> Task to complete
In the entries below, find the line containing "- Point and" and the line containing "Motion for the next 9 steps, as". Copy those two lines and everything between them exactly, and only that.

○ ○ ○

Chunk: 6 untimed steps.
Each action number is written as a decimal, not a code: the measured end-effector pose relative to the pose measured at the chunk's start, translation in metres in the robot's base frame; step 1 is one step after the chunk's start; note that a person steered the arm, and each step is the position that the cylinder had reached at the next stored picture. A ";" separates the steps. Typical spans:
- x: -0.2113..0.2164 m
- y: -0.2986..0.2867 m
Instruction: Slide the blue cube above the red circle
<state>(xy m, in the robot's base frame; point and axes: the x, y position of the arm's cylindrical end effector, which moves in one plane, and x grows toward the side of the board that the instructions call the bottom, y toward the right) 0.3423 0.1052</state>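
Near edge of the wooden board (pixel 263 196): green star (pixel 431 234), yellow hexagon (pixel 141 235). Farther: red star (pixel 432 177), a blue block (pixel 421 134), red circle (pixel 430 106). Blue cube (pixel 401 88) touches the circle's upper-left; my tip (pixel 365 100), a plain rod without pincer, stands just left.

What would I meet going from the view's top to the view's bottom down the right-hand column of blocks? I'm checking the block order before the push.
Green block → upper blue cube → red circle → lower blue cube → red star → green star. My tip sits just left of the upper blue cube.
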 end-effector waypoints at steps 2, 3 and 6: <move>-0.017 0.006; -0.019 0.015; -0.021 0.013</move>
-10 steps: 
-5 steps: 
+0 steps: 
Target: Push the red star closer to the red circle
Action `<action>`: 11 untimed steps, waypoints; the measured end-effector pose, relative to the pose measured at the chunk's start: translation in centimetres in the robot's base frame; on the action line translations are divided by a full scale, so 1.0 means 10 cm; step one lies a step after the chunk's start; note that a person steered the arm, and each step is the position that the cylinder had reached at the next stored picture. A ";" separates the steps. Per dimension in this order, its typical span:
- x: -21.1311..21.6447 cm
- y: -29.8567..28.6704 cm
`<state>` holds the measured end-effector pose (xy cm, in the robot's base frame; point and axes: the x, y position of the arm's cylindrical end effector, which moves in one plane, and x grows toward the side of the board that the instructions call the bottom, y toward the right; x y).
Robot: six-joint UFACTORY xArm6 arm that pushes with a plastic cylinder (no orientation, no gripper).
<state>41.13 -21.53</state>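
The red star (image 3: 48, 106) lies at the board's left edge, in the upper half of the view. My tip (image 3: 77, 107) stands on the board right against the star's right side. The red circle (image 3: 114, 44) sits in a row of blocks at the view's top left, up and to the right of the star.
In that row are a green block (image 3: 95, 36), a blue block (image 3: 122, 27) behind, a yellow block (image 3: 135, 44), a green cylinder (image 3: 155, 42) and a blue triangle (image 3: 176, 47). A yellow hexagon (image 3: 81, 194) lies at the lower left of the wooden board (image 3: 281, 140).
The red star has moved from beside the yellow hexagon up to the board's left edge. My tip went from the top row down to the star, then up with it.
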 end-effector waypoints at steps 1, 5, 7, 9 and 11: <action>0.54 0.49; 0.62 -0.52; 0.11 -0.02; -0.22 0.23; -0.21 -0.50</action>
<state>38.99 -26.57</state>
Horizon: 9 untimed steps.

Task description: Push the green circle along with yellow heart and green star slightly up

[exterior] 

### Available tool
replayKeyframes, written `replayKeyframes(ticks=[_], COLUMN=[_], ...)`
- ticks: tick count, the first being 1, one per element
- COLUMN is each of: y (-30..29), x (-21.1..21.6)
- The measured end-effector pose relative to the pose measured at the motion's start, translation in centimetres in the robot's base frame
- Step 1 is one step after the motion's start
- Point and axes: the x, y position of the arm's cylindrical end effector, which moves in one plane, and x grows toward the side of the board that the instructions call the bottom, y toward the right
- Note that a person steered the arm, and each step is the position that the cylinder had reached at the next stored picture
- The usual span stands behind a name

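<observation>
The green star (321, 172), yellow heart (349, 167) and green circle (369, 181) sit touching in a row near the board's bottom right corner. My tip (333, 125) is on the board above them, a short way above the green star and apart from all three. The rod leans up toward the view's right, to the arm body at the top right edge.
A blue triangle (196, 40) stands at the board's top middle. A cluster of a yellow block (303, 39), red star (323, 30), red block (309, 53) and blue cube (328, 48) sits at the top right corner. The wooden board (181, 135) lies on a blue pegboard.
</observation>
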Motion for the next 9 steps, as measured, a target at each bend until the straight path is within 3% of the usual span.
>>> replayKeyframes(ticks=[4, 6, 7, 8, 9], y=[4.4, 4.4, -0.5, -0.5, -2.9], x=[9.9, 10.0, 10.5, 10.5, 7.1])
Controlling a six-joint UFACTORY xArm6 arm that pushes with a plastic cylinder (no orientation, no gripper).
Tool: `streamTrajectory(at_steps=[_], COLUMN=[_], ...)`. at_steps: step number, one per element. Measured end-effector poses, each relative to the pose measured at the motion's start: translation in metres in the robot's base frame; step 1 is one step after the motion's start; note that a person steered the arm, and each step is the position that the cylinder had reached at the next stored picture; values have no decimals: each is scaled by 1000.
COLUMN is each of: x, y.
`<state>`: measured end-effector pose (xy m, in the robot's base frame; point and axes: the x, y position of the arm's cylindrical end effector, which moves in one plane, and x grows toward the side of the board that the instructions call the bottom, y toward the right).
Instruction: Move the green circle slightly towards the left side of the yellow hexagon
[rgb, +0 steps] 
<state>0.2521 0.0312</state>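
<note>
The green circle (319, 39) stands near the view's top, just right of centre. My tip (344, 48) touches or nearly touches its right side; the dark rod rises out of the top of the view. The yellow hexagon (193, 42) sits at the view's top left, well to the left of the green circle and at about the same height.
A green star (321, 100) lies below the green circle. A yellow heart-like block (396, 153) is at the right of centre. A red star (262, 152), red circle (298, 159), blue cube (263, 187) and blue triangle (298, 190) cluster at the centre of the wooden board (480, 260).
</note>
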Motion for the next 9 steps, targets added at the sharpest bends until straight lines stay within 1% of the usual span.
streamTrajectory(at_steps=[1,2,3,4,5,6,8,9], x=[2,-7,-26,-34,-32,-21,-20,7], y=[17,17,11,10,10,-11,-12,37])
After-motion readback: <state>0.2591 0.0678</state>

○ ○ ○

> Solution
- Point and axes: the x, y position of the arm's cylindrical end effector, which moves in one plane, and x grows toward the side of the board that the instructions call the bottom, y toward the right
- Note that a person steered the arm, and each step is the position that the cylinder had reached at the next stored picture
- The usual span stands behind a name

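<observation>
The green star (321, 172), yellow heart (349, 167) and green circle (369, 181) sit touching in a row near the board's bottom right corner. My tip (333, 125) is on the board above them, a short way above the green star and apart from all three. The rod leans up toward the view's right, to the arm body at the top right edge.
A blue triangle (196, 40) stands at the board's top middle. A cluster of a yellow block (303, 39), red star (323, 30), red block (309, 53) and blue cube (328, 48) sits at the top right corner. The wooden board (181, 135) lies on a blue pegboard.
</observation>
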Motion for the next 9 steps, as measured, a target at each bend until the straight path is within 3% of the usual span.

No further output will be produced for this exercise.